Try it
From the line containing "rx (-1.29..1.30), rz" to the end of the listing, copy each line exactly and leave out all others.

Data extract
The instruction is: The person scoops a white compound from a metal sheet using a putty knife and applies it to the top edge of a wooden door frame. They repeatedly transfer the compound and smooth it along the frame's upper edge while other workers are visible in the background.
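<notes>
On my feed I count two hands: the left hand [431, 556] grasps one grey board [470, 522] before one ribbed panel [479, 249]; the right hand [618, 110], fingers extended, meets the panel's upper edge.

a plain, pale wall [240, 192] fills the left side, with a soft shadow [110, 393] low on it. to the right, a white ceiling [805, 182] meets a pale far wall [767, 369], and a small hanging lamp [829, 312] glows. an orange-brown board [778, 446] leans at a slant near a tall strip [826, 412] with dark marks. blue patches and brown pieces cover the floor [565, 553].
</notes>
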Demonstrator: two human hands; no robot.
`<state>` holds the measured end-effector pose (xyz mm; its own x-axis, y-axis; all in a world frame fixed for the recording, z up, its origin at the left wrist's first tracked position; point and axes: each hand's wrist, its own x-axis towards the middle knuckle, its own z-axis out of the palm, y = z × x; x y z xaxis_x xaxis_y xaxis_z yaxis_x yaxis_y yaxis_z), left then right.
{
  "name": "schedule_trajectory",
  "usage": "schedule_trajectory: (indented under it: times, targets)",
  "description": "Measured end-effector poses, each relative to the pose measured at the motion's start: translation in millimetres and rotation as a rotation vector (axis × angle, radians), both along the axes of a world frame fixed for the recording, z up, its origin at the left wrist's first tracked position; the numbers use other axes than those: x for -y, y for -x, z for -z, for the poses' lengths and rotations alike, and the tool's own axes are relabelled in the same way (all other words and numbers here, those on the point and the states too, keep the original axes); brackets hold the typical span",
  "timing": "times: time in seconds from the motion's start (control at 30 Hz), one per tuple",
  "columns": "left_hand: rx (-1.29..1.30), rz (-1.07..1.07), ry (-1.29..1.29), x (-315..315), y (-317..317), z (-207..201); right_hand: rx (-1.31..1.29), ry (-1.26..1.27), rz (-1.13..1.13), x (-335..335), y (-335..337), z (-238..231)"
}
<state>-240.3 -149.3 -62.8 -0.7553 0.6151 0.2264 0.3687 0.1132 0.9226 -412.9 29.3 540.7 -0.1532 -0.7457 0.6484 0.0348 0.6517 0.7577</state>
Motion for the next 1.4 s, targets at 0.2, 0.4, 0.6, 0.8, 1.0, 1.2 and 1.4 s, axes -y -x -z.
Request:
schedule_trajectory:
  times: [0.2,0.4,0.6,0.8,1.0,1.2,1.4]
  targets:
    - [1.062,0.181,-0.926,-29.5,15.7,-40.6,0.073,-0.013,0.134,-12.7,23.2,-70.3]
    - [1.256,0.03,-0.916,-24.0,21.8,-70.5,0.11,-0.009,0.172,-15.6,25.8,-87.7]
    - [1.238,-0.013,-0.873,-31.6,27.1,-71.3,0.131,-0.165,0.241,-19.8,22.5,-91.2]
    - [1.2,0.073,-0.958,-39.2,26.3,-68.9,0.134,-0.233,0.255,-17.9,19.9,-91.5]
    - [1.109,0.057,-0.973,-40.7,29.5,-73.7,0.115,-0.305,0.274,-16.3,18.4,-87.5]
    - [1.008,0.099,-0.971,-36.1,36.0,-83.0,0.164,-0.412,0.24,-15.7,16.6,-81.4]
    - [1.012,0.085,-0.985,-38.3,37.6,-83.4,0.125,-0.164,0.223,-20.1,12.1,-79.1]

Output for this exercise
  "columns": "left_hand: rx (-1.29..1.30), rz (-1.07..1.07), ry (-1.29..1.29), x (-315..315), y (-317..317), z (-207..201); right_hand: rx (-1.31..1.29), ry (-1.26..1.27), rz (-1.13..1.13), x (-335..335), y (-335..337), z (-238..231)"
}
<state>-240.3 -149.3 -62.8 -0.7553 0.6151 0.2264 0.3687 0.1132 0.9226 -412.9 29.3 540.7 -0.1532 -0.7457 0.6484 0.0348 0.6517 0.7577</state>
Motion for the next 1.4 s, targets at 0.2, 0.4, 0.6, 0.8, 1.0, 1.2 and 1.4 s, axes -y -x -z.
Request:
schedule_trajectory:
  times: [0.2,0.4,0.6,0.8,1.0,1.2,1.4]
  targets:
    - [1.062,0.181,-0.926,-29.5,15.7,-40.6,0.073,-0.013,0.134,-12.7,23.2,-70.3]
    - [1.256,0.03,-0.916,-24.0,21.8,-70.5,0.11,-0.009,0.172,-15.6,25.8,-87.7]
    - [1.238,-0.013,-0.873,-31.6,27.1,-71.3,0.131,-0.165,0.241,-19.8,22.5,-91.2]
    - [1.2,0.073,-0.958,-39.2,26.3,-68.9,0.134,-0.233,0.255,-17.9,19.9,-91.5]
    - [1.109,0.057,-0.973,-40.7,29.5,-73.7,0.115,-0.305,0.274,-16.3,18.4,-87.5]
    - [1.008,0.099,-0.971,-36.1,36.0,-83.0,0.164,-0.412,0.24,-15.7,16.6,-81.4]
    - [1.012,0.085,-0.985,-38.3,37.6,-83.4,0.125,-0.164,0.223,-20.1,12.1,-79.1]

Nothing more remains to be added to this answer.